The process started a year ago when City Council approved $200,000 to pay for the project as part of the Legacy Fort Wayne initiative, the $75 million fund created with proceeds from the sale of the City Light utility to Indiana Michigan Power.
Mayor Tom Henry chose Aquarius Sports and Entertainment to conduct the study in May. Aquarius Executive Vice President Jeff Goldscher and Brian Connelly, managing partner for Victus Advisers, came to town in July to gather information.
They met with about 50 people in individual meetings before hosting a 90-minute public forum where 18 community sports leaders spoke. There were facility requests for softball, baseball, soccer, cricket, football, rowing, street hockey and swimming.

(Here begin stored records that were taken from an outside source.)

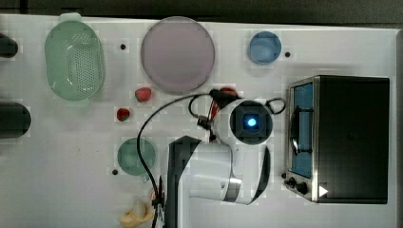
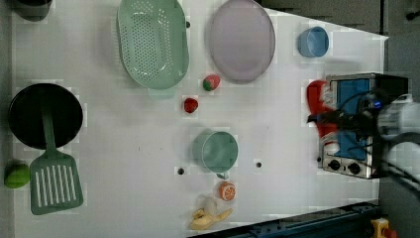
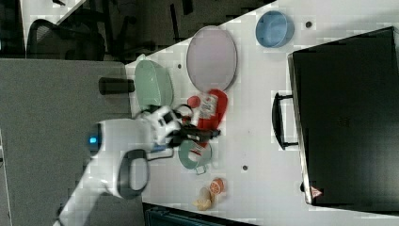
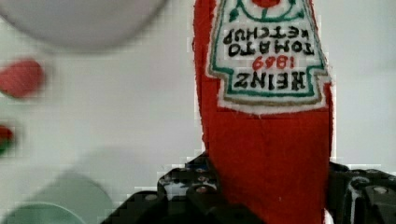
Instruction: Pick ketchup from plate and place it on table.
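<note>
The ketchup (image 4: 266, 140), a red bottle with a white Heinz label, sits between my gripper (image 4: 266, 198) fingers, which are shut on its lower body. In the right view the ketchup (image 3: 209, 110) is just off the edge of the empty lilac-grey plate (image 3: 211, 57), over the white table (image 3: 254, 141), with the gripper (image 3: 200, 133) at its end near the green cup. In the top view my arm hides most of the ketchup (image 1: 228, 91), which lies beside the plate (image 1: 177, 54). I cannot tell whether the bottle touches the table.
A green perforated basket (image 1: 74, 57) and a blue bowl (image 1: 264, 47) flank the plate. Two strawberries (image 1: 143, 94) lie near it. A green cup (image 1: 136, 156), a banana (image 1: 135, 213) and a toaster oven (image 1: 342, 137) surround my arm. A black pan (image 2: 44, 116) with a spatula sits far off.
</note>
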Motion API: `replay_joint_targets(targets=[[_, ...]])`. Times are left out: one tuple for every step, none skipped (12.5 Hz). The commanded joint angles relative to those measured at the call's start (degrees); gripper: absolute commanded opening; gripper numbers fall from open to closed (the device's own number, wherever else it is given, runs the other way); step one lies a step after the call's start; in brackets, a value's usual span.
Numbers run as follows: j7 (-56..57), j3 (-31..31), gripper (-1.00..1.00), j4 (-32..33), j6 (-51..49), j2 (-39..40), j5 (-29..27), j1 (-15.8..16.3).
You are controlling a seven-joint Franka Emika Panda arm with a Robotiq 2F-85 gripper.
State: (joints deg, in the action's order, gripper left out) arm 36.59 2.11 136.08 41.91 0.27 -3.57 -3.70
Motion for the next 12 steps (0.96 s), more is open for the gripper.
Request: replay_joint_targets(targets=[[0.9,-1.7,0.2,1.9,7.1,3.4,0.2,0.2],[0.9,-1.8,0.2,2.2,8.8,5.7,0.2,0.3],[0.9,-1.8,0.2,2.2,10.4,8.0,0.2,0.3],[0.9,-1.8,0.2,2.2,12.2,10.1,0.2,0.3],[0.9,-1.8,0.25,2.2,13.8,12.1,0.2,0.3],[0.9,-1.8,0.44,2.2,15.3,13.7,0.2,0.3],[0.9,-1.8,0.66,2.2,16.7,14.4,0.2,0.3],[0.9,-1.8,0.88,2.2,16.9,14.0,0.2,0.3],[0.8,-1.8,1.0,1.9,16.3,12.6,0.2,0.3],[0.1,-1.8,1.0,1.3,14.8,10.6,0.1,0.4],[-2.0,-1.8,1.0,0.4,12.4,8.0,-0.1,0.4],[-5.1,-1.9,1.0,-1.0,9.2,4.9,-0.1,0.4]])
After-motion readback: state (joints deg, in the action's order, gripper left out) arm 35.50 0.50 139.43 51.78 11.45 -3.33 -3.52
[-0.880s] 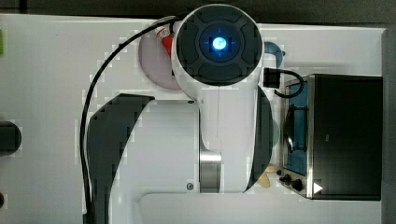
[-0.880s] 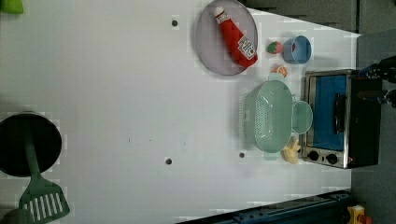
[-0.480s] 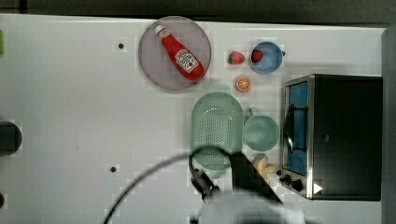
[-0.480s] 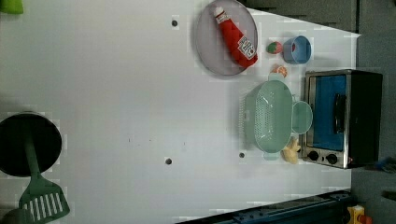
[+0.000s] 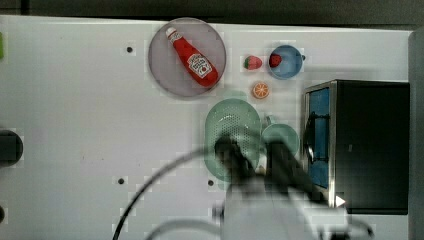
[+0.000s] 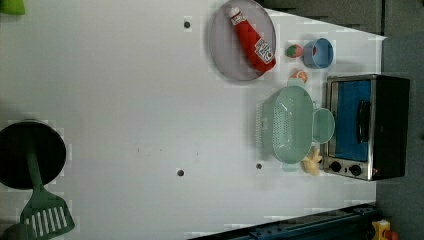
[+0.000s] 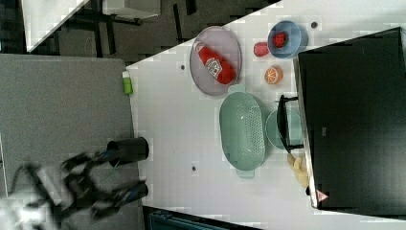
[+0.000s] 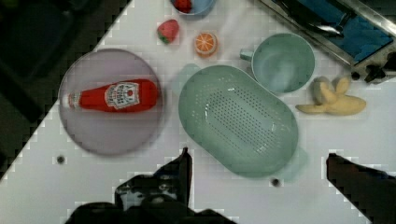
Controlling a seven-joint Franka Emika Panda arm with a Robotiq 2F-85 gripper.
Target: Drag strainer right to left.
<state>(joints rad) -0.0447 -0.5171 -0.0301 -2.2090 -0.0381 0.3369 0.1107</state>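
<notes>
Wrist view: fingers (image 8: 254,161) spread wide, holding nothing, probably above the strainer (image 8: 238,119). Could knock the mug (image 8: 282,62) touching its rim when dragging.

— What else sat on that white table (image 6: 125,100)?

— A round grey-pink plate (image 5: 167,75) with a red ketchup bottle (image 5: 192,56) lying across it. In the top view, to its right, a strawberry (image 5: 253,62) lay just beside a small blue bowl (image 5: 290,69) that held another red berry (image 5: 275,60), and an orange half (image 5: 260,90) sat below them.

— And by the oven?

— A round mint-green mug (image 5: 280,137) stood just in front of the black and silver toaster oven (image 6: 367,125) with its blue glass door, and a peeled banana (image 8: 332,99) lay near the knobs. Well apart, at the left view's left, a green slotted spatula (image 6: 44,210) leaned out of a black pot (image 6: 20,152).
</notes>
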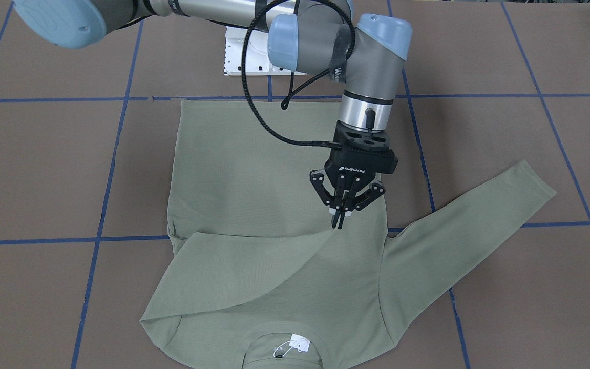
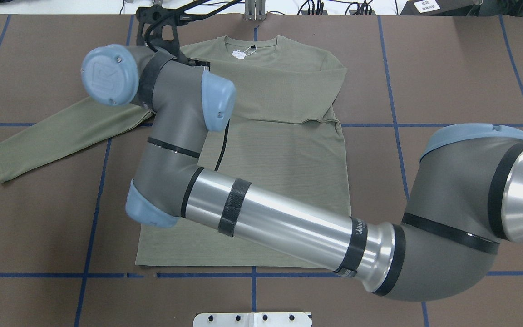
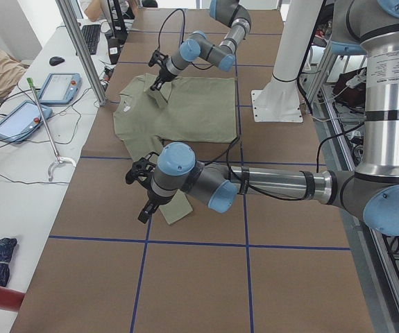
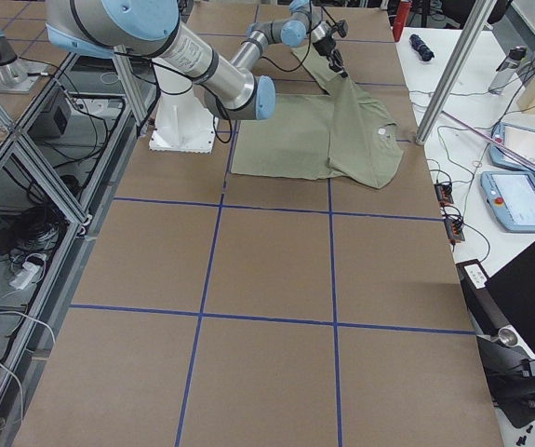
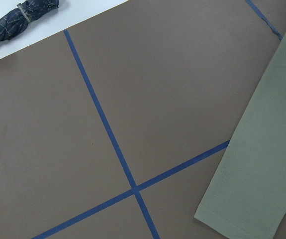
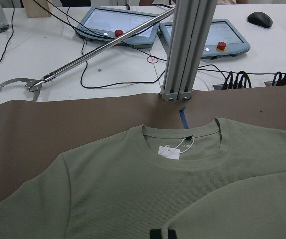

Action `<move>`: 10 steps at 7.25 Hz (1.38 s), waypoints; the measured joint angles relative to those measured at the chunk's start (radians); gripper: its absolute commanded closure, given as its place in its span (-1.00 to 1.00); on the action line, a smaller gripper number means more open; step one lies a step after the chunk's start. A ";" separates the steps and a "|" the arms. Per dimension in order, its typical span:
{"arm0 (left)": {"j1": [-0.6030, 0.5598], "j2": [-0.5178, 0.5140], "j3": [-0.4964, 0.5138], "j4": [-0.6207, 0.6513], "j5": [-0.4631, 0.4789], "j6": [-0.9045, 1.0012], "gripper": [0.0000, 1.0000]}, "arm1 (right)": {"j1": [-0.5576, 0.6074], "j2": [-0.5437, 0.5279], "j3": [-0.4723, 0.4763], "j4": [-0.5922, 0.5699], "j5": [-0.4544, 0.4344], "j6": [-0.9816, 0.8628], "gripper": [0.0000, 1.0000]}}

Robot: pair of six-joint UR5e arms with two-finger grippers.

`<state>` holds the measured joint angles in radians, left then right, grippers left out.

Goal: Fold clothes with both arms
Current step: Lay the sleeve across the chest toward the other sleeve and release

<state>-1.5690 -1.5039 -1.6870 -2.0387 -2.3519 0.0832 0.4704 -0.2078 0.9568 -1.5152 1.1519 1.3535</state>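
Right end effector (image 1: 339, 221) pinches shirt (image 1: 254, 169), hem (image 1: 223, 102) toward pedestal (image 1: 233, 61).

Remote desk: my front camera looks steeply down from the operators' side; the overhead looks forward from the opposite side. Both frame the shirt (image 1: 233, 174), as do the table-end views and the close right wrist camera.

Free room and obstructions.
Bare table (image 2: 461, 68) lies open far left and far right; right arm (image 2: 279, 218) spans the shirt (image 2: 288, 159); left arm (image 3: 275, 182) hangs near the left sleeve (image 2: 52, 136); post (image 6: 185, 50) blocks the far edge.
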 measured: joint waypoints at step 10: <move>-0.012 -0.015 0.018 -0.050 0.001 -0.003 -1.00 | 0.107 0.146 -0.222 0.092 0.287 0.005 -1.00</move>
<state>-1.5806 -1.5187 -1.6691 -2.0886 -2.3508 0.0798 0.5773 -0.0614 0.7346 -1.4234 1.4387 1.3581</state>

"We're building these final recommendations ... completely objectively from the ground up,'' Connelly said at the time. "We're starting with our research phase, we're moving to the analysis of the market potential and opportunities and from there we are developing our recommendations. What we really want this to be is our road map for how we think Fort Wayne can become a premier youth sports destination.''
Fort Wayne Parks and Recreation Director Al Moll said Monday that Aquarius has received input from 895 people, either through direct discussion, emails or an online survey that was open to the public.
"We had hoped to have everything completed by the end for the year, but that's not going to happen,'' Moll said. "We have completed all the data gathering, and I think we'll hopefully have a final report in February. It's been kind of a quick process anyway.''
Moll said the report will be released to the public.
The consensus at the public forum was that Fort Wayne needs multisurface and multipurpose facilities that can be used year-round to train and host regional and national tournaments. Plenty of parking was also a priority.